Dave Wallace and Thom Young: Thom's rich knowledge of Bat continuity and of literature in general pushed me to take this run a lot more seriously back in the days when I was asking "Hey, did this guy just totally rip off Bane?" Often, I would refresh the comicsbulletin front page four or five times on Sunday waiting for Thom and Dave's stellar Slugfest manuscripts on Batman. Their reviews were often laced with an annotative flavor themselves, which helped a great deal in mining 70 years of Batman lore for Morrison's often heavily obscure references. Both these guys recently paid me a kindness by reviewing a theory of mine in spite of my total n00b status. So, for all of the above, I extend 28 blog entries worth of gratitude to them.
Timothy Callahan: What to say about the man who's literally written the book on Morrison? Hopefully more than just that, since he's probably heard that one a thousand times before. Still though, the guy really does know the lay of Morrison's god-head better than anyone short of G Mozzer himself and perhaps more than even him, given all the drugs. Mr. Callahan expertly forecasts a fucking storm of key plot points in Batman well before the rest of the pull-listing population, most of whom were still rallying behind Jason Todd as the Black Glove (lol). More importantly though, the geniusboyfiremelon beefs up his annotations by pulling from works across the Morrison canon, helping the reader to shoulder the iron weight of Morrison's grand themes and big ideas in Batman. A strong man with a strong brain this Timothy Callahan.
Jog: I've lived in America all my life. I've spoken English all my life. I've never heard anyone get as much mileage out of dry colloquial English as Jog. The man can make banalities sound like birdsong. Let me pluck a diamond from the Jog mine to show you.
Interestingly, the thoroughly disappointing illustrations of John Van Fleet probably help it out a little, weighing the story down with computer-augmented chintz while the abler style of a Dave McKean may have pushed it even further out into the ether. As it is, the book mercifully launches itself into outright kitsch by the final battle, Batman and the Joker’s big clash looking like screencaps from the world’s nerdiest Tekken 2 hack...
After scanning a couple of his Batman blog entries for a suitable caption, it dawned on me how much I've unconsciously stolen Jog's style and voice for these annotations. I can only hope that this theft has richened my writing style to even near-Jog status.
David Uzumeri: Acknowledgement on its way!

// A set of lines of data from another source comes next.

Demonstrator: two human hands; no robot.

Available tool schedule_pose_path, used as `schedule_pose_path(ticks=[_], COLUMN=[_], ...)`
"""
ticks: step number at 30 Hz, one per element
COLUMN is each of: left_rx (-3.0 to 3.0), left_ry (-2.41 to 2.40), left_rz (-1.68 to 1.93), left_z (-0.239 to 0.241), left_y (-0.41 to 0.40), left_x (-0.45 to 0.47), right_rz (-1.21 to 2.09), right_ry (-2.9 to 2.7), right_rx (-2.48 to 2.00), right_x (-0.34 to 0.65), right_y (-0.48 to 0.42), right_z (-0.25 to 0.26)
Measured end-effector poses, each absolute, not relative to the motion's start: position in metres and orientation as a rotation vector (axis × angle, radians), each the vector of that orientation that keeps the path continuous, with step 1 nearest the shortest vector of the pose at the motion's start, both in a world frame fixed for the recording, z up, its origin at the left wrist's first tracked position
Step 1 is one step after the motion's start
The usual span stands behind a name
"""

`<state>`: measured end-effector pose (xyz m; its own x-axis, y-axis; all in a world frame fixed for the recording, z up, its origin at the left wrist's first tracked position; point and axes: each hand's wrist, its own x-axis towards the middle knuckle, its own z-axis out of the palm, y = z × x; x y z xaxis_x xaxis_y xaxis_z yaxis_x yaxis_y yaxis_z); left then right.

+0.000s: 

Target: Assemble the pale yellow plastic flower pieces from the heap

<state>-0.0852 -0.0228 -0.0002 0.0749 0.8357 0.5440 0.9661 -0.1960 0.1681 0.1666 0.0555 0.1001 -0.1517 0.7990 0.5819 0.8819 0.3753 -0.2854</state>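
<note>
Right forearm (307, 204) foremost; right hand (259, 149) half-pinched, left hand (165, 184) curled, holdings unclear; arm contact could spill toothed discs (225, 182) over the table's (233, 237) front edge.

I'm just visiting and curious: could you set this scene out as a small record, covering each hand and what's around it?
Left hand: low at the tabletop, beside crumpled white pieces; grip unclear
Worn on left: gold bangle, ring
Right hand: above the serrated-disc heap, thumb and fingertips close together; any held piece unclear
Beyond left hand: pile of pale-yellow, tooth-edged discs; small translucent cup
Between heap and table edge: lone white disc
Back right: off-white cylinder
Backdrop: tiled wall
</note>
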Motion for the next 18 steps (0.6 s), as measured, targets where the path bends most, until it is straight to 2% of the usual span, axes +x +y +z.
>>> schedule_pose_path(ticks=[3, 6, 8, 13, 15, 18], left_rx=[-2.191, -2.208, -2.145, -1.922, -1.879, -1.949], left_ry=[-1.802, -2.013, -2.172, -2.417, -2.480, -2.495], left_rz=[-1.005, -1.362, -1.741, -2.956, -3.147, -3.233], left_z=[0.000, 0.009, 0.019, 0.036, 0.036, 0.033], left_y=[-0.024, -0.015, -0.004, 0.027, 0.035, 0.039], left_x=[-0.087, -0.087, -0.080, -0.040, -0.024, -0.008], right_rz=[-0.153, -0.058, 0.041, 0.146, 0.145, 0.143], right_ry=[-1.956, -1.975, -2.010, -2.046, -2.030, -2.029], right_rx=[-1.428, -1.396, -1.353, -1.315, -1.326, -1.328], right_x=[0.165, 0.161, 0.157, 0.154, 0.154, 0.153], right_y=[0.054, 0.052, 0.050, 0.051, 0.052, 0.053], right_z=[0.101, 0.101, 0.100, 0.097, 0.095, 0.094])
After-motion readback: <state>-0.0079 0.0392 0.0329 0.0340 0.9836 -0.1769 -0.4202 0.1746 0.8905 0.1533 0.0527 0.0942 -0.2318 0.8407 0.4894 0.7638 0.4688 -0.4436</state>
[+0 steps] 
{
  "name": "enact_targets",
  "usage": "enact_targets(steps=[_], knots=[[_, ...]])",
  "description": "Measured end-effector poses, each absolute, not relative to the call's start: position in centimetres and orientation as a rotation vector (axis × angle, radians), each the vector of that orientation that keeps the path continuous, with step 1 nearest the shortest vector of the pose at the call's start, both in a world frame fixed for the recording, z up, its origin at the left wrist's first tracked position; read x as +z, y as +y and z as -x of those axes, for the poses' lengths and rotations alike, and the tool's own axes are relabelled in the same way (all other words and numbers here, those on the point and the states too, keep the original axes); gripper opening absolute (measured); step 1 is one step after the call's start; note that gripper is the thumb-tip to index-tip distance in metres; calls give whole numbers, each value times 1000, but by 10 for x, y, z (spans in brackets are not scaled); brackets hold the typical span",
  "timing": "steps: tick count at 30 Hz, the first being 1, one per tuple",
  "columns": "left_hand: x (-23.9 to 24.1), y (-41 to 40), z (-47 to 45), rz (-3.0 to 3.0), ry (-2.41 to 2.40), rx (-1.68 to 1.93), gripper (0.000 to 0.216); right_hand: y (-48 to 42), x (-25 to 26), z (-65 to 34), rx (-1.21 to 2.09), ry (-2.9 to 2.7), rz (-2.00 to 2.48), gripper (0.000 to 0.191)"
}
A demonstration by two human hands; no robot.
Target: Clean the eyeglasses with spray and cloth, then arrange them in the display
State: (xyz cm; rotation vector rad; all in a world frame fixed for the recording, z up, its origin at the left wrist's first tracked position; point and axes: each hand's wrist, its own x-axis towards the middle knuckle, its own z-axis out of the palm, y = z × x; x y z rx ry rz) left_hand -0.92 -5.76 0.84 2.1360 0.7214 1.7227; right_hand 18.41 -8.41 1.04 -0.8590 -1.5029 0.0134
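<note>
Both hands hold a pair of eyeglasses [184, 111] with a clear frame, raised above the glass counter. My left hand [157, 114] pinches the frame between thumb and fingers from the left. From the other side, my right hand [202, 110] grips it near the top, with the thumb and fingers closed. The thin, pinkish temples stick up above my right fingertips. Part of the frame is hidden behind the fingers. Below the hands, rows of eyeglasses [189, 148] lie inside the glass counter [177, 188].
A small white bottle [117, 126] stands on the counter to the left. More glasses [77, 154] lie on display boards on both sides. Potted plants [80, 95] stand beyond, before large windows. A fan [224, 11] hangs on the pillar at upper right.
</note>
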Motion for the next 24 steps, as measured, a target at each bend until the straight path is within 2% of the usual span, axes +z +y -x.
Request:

Amypoodle: We might celebrate Amypoodle of the Mindless Ones for racking up godzilla word counts that encapsulate only the smallest modicums of info, but I'll be God damned if there was a single sentence in the whole lot of them that I wasn't hanging off of. In the 70s, there was a certain young mathematician by the name of Feigenbaum who in his brilliance would divine new and complex math by the droves. Colleagues would ask why he never bothered putting to paper this often cutting-edge information, to which he'd respond "Oh, I understood it," and then spark up a cigarette. That's amypoodle all over. He/she/it just doesn't give a fuck, and that blasé magic just beams outta the poodle like a rainbow streaming from a pot of gold.
Greg Burgas: Acknowledgement on its way!